Genealogical researches.concerning Jews deported from France (not only French Jews but also the foreign refugees who were arrested in France and deported) are not easy since some families have been entirely exterminated. Nevertheless some sources are available to retrieve their memory and facilitate research.

The present page is condensed from the French version, where more details are given.

The French law of May 15, 1985

After 1945, when it appeared that many deportees had "disappeared", their families obtained official acts equivalent to a death certificate. In the beginning, it was decided that the "death place" would be the last internment camp where the future deportee was detained (Drancy, Pithiviers...) and that the "death date" would be the date of departure of the convoy.

This was obviously a strong distortion of history so that on May 15, 1985, forty years after the end of WW2, a French law was promulgated to correct this nonsense.

According to this law, the death records of all people deported from France should be modified and carry the mention "dead in deportation". When nothing is known concerning the actual fate of the deportee, the death is presumed to have occurred 5 days after the departure of the convoy.

Note that this concerns all deportees, Jews or non-jews.
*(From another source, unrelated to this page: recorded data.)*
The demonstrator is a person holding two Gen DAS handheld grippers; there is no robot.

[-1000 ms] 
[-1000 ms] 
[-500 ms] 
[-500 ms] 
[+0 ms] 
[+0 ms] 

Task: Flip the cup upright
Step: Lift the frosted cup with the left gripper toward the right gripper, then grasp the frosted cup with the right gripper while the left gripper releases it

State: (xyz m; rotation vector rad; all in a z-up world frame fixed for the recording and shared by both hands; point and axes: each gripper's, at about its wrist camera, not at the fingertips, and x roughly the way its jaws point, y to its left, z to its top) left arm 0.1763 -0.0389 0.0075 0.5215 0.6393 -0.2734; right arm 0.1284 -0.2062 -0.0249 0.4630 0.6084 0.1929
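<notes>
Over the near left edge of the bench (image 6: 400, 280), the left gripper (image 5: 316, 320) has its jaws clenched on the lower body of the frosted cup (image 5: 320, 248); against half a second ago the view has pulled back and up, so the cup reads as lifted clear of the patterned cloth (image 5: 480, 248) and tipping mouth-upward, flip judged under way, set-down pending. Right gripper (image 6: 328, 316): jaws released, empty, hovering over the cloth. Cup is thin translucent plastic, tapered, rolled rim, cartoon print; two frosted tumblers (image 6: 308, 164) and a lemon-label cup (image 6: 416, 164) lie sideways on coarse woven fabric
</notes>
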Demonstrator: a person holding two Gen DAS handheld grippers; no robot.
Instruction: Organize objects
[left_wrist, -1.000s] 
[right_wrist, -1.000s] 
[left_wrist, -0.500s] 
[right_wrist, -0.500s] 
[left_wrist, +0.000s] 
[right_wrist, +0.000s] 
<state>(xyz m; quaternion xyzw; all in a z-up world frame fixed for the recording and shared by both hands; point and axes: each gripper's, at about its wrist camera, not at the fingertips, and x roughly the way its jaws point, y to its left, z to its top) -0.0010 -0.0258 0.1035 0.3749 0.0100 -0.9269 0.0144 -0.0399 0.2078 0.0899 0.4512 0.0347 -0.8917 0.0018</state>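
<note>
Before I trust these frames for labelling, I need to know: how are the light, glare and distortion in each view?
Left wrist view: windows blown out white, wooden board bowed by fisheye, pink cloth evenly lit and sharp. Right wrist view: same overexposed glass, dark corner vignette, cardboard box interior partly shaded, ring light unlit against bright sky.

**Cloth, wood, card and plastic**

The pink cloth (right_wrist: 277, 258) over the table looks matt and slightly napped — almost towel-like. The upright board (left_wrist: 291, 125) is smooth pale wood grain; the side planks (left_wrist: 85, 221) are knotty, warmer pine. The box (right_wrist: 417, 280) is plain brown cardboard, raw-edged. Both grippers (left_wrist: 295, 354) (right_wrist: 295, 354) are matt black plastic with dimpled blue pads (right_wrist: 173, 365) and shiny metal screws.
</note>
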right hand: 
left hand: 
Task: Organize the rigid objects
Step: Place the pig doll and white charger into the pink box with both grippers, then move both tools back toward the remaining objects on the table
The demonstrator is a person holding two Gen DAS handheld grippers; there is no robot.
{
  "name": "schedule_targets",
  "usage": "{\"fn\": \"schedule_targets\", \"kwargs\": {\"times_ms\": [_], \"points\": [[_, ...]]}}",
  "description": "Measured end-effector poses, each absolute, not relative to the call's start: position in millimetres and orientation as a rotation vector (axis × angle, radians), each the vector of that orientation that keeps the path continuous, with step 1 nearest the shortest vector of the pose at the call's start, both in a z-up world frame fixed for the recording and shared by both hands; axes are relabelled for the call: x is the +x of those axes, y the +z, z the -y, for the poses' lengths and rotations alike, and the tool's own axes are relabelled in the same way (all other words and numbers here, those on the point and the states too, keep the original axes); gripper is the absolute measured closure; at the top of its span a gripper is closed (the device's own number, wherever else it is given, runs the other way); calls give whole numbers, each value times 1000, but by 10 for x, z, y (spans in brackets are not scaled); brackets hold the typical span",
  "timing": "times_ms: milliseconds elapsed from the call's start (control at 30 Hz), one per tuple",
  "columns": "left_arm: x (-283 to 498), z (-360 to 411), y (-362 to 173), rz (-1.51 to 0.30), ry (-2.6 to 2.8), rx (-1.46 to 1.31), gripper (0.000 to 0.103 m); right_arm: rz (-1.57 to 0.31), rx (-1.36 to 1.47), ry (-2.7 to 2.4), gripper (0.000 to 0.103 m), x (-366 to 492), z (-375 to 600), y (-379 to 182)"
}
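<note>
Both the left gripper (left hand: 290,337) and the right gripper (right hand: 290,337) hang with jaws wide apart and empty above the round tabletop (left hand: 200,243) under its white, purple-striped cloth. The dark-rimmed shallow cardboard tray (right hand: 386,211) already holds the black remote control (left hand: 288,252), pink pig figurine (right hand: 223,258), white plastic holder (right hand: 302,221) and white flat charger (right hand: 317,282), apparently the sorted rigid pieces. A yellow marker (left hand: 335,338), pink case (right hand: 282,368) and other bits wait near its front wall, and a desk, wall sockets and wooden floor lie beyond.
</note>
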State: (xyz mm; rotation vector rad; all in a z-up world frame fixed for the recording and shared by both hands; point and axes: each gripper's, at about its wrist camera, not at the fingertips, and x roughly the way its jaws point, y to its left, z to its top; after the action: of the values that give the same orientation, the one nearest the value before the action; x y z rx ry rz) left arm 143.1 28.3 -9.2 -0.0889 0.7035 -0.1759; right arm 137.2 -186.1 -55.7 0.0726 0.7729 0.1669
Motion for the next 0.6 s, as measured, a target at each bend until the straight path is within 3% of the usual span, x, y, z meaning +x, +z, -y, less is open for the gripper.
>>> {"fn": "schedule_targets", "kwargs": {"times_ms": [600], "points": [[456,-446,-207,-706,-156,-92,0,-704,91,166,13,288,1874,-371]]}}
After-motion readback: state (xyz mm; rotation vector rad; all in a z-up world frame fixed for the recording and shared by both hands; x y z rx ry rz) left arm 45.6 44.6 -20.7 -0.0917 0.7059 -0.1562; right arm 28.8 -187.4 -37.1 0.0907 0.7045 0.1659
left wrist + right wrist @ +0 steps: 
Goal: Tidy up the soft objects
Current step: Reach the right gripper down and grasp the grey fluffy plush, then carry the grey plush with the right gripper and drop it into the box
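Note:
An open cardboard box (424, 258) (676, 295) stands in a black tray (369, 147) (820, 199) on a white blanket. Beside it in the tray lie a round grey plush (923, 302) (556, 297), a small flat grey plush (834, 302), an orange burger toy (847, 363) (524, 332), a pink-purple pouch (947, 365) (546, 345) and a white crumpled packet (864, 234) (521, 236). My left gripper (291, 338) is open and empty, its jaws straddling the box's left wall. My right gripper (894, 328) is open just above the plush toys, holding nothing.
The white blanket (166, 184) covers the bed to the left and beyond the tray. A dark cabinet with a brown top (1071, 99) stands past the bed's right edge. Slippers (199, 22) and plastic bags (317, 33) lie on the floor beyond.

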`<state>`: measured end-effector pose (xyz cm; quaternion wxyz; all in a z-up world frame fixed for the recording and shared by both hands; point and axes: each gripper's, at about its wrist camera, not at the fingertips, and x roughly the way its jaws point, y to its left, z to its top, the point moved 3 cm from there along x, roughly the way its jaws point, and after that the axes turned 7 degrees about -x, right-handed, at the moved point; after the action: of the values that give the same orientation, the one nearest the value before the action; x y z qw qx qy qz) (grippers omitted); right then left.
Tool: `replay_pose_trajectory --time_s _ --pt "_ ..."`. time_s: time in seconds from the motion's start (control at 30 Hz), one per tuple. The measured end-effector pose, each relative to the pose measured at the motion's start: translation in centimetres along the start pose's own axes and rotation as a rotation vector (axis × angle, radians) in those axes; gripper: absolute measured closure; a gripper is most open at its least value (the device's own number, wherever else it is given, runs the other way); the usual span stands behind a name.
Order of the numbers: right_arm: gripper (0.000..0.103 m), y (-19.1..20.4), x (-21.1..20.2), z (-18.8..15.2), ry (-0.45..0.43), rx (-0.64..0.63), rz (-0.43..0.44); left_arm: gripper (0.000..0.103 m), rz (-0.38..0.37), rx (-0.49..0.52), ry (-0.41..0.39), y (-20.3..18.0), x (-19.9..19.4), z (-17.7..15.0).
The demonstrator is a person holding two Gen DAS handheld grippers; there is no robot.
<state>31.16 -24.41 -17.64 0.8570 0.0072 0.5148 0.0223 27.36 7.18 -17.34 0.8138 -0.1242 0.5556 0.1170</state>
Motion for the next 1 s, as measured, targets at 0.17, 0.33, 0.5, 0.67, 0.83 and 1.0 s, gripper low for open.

An important source exists therefore, it is the French Journal Officiel where are published, since 1986, the decrees which contain the lists of people officially declared “dead in deportation”.

At the present day (September 2005), i.e. 20 years after this law was promulgated, these rectifications of the death acts are not completed.

From the figures given on the Website of the "Fundation for the Memory of the Deportation" (not to be confused with the Fundation for the Memory of the Shoah), one finds:

  • 85,000 people deported as an effect of the nazi repression : resistants, political opponents, hostages or victims of reprisals (figures known in 1999). Among these, 40 % did not come back, i.e. about 34,000 persons.
  • 76,000 people deported (including 11,000 children) as an effect of the antisemitic persecutions. Among these, 97 % did not come back, i.e. about 74,000 persons.

The total number of persons who did not come back from deportation is thus about 108,000. .

The ministerial orders ("arrêtés") published in the Journal Officiel give the official nominative lists of the persons "dead in deportation". On August 8, 2003, the total number of names in these arrêtés was only 48,000 and not much was done since. Therefore almost 60,000 people are scandalously missing, including almost all children. Moreover, many mistakes can be found in these lists.

Where can these lists be found ? In the Journal Officiel and in two Websites.

The Journal Officiel

The death acts rectified according to the above mentioned law are published as nominative lists in the Journal Officiel. The corresponding Website is given by this link.

There is also another (non-official) website, operated on a voluntary basis, with the same information and more, in English : click here
Unfortunately, it works at present only with the browser Internet Explorer.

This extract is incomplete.